On the first day of BabbleLabs’ existence, in October 2017, we installed desk side servers, each equipped with dual NVIDIA 1080ti GPUs, in the homes of each of the technical founders. This is how we started developing the core algorithms. When we took office space in San Jose, we moved most of those machines together and added more GPUs, so that we now have six personal compute servers with a total of 19 1080ti GPUs — up to four GPUs per server. These machines are typically used for initial model development and experimental training.
In order to grow our capacity beyond what we can handle in our offices, we have turned to a set of cloud compute service providers, including AWS and Google Cloud, typically using a dozen additional machines with up to eight GPUs each. We carefully benchmark each NVIDIA GPU to understand the particular strengths of each implementation and apply different GPUs to different tasks. For example, we found that the combination of the relatively larger memory per compute and affordable cost per operation of the NVIDIA K80 makes particular sense for inference tasks, so we leverage that for an important subset of our production use.

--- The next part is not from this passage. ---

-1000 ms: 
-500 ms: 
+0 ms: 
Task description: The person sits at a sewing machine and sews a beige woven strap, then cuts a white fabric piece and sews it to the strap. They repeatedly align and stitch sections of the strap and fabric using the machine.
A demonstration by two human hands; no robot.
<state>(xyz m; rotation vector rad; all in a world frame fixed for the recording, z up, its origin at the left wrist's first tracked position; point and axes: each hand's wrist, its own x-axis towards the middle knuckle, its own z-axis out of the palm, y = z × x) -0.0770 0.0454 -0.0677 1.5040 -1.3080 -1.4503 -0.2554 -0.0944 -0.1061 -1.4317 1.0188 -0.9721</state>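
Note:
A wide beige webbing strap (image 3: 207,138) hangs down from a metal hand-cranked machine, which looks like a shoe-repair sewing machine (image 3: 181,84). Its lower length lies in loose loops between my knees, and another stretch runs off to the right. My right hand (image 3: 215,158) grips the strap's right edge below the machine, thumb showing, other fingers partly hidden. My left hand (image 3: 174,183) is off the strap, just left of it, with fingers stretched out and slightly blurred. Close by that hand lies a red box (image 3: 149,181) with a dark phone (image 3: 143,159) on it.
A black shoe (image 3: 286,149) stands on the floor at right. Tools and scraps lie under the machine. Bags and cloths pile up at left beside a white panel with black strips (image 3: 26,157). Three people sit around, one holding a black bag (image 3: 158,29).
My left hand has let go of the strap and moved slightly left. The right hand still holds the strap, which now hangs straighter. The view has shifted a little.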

Wide support for optimized deep learning programming environments is also essential. We run several environments across our machines, in order to support development in both MatLab Deep Learning Toolbox and Google TensorFlow in Python. We also develop optimized implementations of the most mission-critical inference functions in both C with NVIDIA cuDNN libraries and native CUDA programming (for even better performance).
This rich computation environment has allowed us to push the envelope on model sophistication and training, and profoundly change what’s possible in speech processing. In recent weeks we have turned to the latest NVIDIA Volta V100 AWS P3.16xlarge instance to accelerate our training. By parallelizing training across 8 GPUs, we have reduced our end-to-end training time to less than two weeks, even as we have expanded our training set to hundreds of thousands of hours of unique noisy speech. V100 access allows us to both extend the window of innovation by our architects before we lock down the network for final production training, and to pull in our product launch date. The much faster turnaround time for V100 training and inference time for experiments allows us to run more tests, to explore more options for network structure, training and verification, and to improve our overall “time-to-insight” during development. Fully parallelized V100 use should allow us to turn around experiments up to 15x faster.
The GPUs also play a key role in deployment of these systems. Cost analysis of different cloud platforms, and the benchmarking of our optimized production inference implementation code shows that the best current cloud provider and GPU option is almost 8x cheaper than running the same inference application on a low-cost non-GPU configuration. This in turn means we can price our speech-as-a-service product more aggressively and enable advanced speech in a wider variety of high throughput cloud applications.
A close look at the daunting computational challenge of advanced speech highlights the need for massive computation combined with great convenience. Leveraging the full capabilities of deep learning compute platforms is absolutely key to BabbleLabs’ success. Having access to NVIDIA’s GPU solutions has been critical to our mission — developing world-class speech enhancement technology and innovative voice-centric applications.